Copy out every line holding the string "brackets" from the records below.

______

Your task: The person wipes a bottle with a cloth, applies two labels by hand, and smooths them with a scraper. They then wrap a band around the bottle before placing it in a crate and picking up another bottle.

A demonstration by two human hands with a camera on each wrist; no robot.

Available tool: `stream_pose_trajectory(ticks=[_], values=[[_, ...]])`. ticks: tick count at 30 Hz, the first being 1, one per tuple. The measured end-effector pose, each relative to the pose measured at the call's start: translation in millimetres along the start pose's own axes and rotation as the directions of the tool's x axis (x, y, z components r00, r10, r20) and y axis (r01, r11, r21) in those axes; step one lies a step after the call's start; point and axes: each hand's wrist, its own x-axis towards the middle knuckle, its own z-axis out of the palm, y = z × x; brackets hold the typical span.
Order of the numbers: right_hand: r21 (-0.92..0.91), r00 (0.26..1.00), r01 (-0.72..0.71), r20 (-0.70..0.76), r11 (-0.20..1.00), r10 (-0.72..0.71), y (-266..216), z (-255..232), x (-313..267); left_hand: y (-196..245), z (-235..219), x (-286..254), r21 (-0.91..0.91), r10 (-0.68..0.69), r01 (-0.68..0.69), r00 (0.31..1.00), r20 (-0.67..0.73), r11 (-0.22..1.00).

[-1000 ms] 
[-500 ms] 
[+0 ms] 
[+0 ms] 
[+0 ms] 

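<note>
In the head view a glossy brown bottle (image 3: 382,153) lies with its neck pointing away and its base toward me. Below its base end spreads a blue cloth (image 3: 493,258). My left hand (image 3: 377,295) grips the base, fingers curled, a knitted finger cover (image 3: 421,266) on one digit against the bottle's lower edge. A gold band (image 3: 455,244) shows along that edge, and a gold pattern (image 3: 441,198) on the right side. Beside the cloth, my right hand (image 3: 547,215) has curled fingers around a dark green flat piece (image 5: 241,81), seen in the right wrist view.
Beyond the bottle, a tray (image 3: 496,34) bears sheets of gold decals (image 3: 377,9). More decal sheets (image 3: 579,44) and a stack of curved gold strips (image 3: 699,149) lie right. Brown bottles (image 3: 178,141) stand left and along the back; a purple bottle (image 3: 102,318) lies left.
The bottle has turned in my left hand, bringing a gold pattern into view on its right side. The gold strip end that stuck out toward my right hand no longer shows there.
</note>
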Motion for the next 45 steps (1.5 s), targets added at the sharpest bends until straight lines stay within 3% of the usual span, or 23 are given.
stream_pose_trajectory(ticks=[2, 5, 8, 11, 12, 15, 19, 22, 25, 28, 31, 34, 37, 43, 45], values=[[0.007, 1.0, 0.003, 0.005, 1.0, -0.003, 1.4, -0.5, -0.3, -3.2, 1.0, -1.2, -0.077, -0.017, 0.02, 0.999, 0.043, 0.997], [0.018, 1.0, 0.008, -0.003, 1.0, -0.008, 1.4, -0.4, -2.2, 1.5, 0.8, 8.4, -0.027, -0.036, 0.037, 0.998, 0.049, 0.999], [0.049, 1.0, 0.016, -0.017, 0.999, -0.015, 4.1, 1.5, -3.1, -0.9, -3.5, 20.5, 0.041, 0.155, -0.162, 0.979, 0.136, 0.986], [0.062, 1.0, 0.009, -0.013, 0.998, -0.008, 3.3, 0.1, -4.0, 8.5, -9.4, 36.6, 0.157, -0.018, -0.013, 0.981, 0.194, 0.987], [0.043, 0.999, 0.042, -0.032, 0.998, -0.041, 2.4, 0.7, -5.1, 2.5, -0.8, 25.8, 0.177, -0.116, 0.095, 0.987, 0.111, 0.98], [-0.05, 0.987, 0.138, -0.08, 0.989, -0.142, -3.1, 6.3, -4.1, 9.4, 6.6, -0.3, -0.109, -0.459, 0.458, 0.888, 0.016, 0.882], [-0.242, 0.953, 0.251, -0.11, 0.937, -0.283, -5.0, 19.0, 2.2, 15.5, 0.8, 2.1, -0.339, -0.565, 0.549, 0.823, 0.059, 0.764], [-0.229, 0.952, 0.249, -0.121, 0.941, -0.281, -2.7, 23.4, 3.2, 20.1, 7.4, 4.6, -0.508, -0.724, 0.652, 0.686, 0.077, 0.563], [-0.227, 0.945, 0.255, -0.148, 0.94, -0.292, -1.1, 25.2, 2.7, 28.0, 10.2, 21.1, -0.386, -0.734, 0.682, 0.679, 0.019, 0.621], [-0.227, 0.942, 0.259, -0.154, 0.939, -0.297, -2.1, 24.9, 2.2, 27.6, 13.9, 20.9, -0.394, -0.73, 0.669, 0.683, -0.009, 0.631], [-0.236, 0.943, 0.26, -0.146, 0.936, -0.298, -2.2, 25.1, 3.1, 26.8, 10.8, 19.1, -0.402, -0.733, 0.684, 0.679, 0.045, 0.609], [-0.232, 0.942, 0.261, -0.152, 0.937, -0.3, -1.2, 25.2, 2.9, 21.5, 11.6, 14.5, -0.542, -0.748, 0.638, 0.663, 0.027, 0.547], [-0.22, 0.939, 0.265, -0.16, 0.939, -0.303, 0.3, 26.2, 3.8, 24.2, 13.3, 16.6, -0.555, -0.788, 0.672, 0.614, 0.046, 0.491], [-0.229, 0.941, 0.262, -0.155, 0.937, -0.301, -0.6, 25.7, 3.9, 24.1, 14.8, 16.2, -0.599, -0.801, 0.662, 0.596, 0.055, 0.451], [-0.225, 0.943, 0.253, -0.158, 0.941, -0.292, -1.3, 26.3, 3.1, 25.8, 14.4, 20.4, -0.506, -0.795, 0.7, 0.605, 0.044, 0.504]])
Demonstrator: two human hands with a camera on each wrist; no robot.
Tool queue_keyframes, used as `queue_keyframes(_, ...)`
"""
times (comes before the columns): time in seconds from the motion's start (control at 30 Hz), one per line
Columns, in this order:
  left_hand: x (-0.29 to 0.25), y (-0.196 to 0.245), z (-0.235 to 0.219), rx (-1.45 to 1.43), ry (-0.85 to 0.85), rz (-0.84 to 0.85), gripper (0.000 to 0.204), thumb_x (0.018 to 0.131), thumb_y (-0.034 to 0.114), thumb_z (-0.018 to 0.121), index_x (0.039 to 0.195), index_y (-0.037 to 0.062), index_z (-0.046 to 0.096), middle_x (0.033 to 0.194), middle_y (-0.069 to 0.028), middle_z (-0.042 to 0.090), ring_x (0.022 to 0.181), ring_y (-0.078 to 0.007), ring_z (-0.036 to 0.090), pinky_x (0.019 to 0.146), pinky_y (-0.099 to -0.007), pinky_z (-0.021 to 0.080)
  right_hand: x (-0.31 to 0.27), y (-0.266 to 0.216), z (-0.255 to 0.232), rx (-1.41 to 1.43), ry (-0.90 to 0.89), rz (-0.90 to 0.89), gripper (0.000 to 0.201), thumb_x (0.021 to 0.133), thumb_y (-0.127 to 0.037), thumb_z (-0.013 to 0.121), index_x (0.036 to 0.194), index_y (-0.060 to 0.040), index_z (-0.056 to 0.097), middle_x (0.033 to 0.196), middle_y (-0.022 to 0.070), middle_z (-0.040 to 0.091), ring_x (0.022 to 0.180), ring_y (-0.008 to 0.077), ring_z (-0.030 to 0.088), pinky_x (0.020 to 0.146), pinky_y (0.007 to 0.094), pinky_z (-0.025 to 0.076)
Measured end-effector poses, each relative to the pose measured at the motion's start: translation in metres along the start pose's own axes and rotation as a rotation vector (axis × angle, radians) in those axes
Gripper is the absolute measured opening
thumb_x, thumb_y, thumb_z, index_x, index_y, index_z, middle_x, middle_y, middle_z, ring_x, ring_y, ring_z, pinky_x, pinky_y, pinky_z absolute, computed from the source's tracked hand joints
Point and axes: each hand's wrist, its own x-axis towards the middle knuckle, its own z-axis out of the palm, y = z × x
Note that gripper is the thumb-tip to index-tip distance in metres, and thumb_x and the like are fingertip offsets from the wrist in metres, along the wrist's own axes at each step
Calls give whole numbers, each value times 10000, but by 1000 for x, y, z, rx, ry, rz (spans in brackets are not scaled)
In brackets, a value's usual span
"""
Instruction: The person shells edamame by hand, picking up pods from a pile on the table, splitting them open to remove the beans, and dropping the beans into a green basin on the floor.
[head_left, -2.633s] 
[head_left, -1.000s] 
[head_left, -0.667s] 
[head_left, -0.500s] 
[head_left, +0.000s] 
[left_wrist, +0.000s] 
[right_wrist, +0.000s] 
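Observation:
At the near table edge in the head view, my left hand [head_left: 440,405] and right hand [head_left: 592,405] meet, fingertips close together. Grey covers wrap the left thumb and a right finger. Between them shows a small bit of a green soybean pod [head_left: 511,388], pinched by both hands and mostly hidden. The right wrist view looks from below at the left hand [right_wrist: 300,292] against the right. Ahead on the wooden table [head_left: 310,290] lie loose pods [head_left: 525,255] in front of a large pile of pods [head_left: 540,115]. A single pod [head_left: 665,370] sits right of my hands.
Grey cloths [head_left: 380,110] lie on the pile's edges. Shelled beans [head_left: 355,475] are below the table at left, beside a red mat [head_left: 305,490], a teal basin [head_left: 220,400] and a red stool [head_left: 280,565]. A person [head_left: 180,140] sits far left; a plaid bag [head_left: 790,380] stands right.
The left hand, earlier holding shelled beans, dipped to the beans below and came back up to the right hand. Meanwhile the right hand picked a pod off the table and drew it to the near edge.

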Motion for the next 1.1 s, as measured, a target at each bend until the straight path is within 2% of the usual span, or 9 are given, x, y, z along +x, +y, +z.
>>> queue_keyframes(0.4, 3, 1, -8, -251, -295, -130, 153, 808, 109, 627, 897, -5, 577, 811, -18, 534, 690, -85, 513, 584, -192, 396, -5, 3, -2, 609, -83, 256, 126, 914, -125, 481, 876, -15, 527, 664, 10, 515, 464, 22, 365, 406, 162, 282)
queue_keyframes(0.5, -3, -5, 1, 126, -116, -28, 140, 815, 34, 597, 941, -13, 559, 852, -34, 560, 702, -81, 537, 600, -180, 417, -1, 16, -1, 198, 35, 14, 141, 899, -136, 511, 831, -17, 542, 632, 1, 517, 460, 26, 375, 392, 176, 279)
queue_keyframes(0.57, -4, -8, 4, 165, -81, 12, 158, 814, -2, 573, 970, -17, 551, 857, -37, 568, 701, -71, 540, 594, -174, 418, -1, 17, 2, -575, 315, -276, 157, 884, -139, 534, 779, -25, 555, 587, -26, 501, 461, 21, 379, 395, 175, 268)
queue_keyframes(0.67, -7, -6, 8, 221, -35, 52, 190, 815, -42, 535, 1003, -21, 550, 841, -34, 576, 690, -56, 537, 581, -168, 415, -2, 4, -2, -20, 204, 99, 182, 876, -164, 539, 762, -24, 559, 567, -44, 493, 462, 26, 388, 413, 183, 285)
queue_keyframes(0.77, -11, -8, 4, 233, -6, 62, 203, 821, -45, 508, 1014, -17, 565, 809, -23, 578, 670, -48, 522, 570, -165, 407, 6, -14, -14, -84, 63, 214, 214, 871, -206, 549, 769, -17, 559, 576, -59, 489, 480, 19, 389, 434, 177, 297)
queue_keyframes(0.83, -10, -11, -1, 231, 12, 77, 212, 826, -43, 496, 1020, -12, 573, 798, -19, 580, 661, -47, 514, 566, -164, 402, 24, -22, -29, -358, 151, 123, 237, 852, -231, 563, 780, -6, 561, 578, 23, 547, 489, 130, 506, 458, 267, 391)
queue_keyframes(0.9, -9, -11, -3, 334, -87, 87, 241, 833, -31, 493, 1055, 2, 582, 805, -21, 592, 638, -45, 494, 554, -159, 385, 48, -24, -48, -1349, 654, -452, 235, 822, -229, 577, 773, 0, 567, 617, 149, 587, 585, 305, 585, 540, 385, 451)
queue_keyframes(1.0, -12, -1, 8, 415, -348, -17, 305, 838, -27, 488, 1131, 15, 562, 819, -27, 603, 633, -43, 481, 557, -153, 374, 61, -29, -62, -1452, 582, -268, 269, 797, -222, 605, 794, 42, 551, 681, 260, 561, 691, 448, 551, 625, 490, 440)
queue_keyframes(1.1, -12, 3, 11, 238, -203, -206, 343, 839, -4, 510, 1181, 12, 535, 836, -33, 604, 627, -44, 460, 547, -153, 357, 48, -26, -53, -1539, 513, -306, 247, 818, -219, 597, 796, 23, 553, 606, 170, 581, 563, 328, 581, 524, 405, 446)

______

**EXERCISE RESPONSE**
Available tool: `stream_pose_trajectory(ticks=[_], values=[[_, ...]])`. ticks: tick count at 30 Hz, the first being 1, one per tuple. The measured end-effector pose, each relative to the pose measured at the call's start: translation in millimetres along the start pose's own axes and rotation as the directions of the tool's x axis (x, y, z components r00, r10, r20) and y axis (r01, r11, r21) in those axes; step one lies a step after the call's start; point and axes: each hand's wrist, its own x-axis towards the middle knuckle, its own z-axis out of the palm, y = z × x; brackets hold the typical span.
Calls give whole numbers, each value times 10000, but by 1000 for x, y, z, rx, ry, rz (spans in brackets are not scaled)
In brackets, a value's usual span

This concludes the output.